Изменить размер шрифта - +
Походная колонна грузовиков и танков 89-й бригады переправилась через реку и шла на подмогу наступающим частям корпуса, когда небо над ней подернулось черной сыпью немецких самолетов. Их было не меньше полусотни, и десяток тридцатисемимиллиметровых зениток не мог остановить эту армаду.

Самолеты пикировали почти вертикально, с душераздирающим воем включенных сирен — «труб Иерихона», — и шасси «юнкерсов» напоминали хищные когти, готовые рвать людей на части. Танки расползались в разные стороны, солдаты горохом сыпались из машин, ища хоть какого-нибудь укрытия. «Поганое это дело — попасть под бомбежку в голой степи, — припомнились Дементьеву слова Мироненко, начальника штаба дивизиона. — Торчишь, как вошь на блюде, и ждешь, пока тебя сверху не прижмут к ногтю».

Бомбы падали. Земля стонала и содрогалась, словно беспощадно избиваемое живое существо. Памятуя старое правило «в одно и то же место снаряд дважды не попадает», Павел и комиссар батареи Александр Федоров укрылись в свежей воронке, еще истекавшей дымом, и время от времени высовывались оттуда посмотреть: кончилась вся эта свистопляска или еще нет? И прямо на глазах у комбата бомба попала в танк, тщетно пытавшийся спрятать от крестатых воющих коршунов свое бронированное, но такое уязвимое для воздушного врага тело.

Танк лопнул, как яйцо под ударом молотка, и взорвался. Из дымно-огненного клубка, вспухшего на месте машины, вылетел каток и взвился высоко в небо, словно фантастический летательный аппарат. Достигнув верхней точки своей траектории, каток замедлился, а затем со свистом устремился вниз. И Павел вдруг отчетливо увидел направление его падения — слабо светящуюся нить-дорожку, еще не проложенный воздушный туннель, упиравшийся в воронку, где прятались они с политруком. И не только в воронку, а именно в тот ее склон, на котором они лежали. И лейтенант — почти неосознанно, подчиняясь внутреннему импульсу, — схватил Федорова за плечо, перебросился вместе с ним к противоположному краю воронки и прижался к горячей земле, еще выдыхавшей жар недавнего взрыва.

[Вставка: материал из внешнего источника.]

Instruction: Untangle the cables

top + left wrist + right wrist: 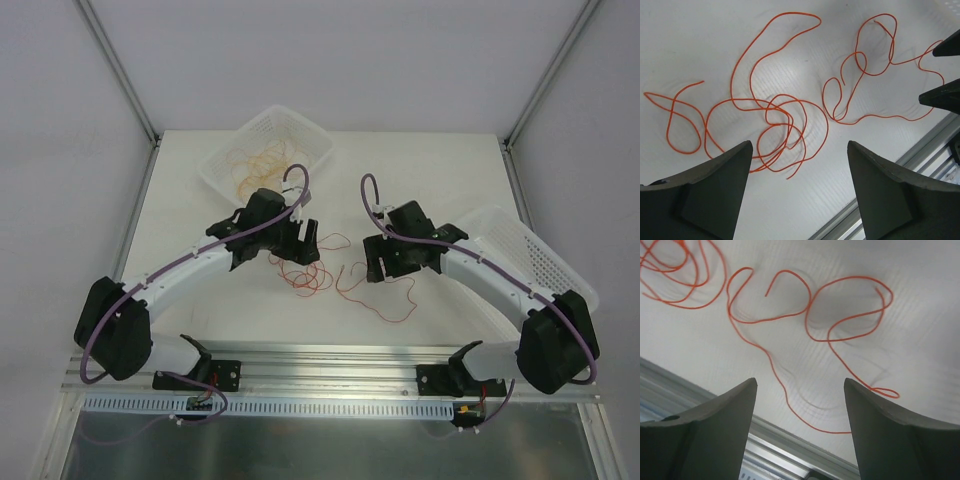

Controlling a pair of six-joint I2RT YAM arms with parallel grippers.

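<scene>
Thin orange cables lie loose on the white table. One tangle of loops (305,277) (771,122) lies just below my left gripper (296,246) (799,145), which hangs above it, open and empty. A separate curly strand (385,300) (807,310) (860,62) runs under my right gripper (385,264) (800,382), also open with nothing between its fingers. The tangle shows at the top left of the right wrist view (695,282). My right gripper's fingertips (942,95) show at the right edge of the left wrist view.
A white mesh basket (232,140) at the back holds more orange cables (255,165). A second white basket (540,255) sits at the right, partly under the right arm. The metal rail of the table's near edge (330,365) runs close behind the cables.
</scene>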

В следующую секунду каток врезался туда, где они только что лежали, и вонзился в землю почти целиком, словно марсианский цилиндр из книги английского писателя Уэллса, которую Павел читал, учась в школе.

— Повезло нам с тобой, Паша, — политрук вымученно улыбнулся, стряхивая песок с гимнастерки. — А ведь чуть не отдали богу душу…

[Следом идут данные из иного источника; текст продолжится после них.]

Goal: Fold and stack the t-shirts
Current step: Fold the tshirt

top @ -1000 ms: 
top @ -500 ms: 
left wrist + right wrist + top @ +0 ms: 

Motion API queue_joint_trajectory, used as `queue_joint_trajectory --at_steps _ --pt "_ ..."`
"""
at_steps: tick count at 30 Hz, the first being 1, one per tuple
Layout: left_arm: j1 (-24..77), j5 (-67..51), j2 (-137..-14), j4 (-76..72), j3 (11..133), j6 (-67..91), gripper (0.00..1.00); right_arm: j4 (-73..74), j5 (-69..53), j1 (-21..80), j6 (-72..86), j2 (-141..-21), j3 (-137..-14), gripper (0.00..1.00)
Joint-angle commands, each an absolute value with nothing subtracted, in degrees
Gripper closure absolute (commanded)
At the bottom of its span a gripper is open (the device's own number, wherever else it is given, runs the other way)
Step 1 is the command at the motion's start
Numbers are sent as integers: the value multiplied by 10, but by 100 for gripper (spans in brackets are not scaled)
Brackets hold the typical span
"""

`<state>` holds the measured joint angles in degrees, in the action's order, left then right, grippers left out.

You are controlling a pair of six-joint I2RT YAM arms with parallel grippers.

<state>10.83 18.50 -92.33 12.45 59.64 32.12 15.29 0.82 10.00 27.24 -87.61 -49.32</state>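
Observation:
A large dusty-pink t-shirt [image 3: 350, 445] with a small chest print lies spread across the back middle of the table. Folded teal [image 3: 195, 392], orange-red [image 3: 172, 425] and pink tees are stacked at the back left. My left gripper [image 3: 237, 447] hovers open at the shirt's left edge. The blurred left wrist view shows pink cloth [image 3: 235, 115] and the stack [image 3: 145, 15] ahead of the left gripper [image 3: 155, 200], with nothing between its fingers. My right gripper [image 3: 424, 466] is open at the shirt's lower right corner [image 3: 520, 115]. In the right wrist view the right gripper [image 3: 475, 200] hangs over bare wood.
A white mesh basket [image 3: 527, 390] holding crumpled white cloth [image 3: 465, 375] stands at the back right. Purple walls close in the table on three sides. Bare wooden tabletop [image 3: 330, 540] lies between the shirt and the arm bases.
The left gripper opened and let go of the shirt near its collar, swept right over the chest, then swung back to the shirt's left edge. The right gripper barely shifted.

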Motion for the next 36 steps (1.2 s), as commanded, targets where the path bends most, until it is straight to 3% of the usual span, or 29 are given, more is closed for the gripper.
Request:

— Раз повезло, — отозвался Павел, поправляя фуражку, — значит, еще повоюем, Саша.

Тем временем налет кончился, офицеры вылезли из воронки, и Дементьев увидел, что очень многим повезло куда меньше — по всему полю, разматывая шлейфы черного дыма, горели танки и автомашины, и лежали среди бомбовых воронок изувеченные трупы наших солдат. А неподалеку, прислонившись к перевернутой взрывом зенитке, сидел на земле раненый командир зенитного дивизиона, плакал и ругался черными словами от злости и бессилия…

Дивизион понес большие потери — первая батарея потеряла два орудия, разбитых прямыми попаданиями, погиб комбат-один Хацкевич, досталось и третьей батарее Власенко. Второй батарее повезло — были раненые, но погиб только один человек: наводчик Богатырев, всего лишь один день не доживший до «искупления вины перед Родиной» и получения звания младшего лейтенанта, присвоенного ему по ходатайству Дементьева «за мужество и отвагу, проявленные в боях с немецко-фашистскими захватчиками». Погибших похоронили в братской могиле; туда же бережно опустили голову Богатырева — это было все, что от него осталось.

 

* * *

 

Заминка у села Чуриково и понесенные там потери привели к тому, что наступление корпуса сначала замедлилось, а потом и вовсе остановилось.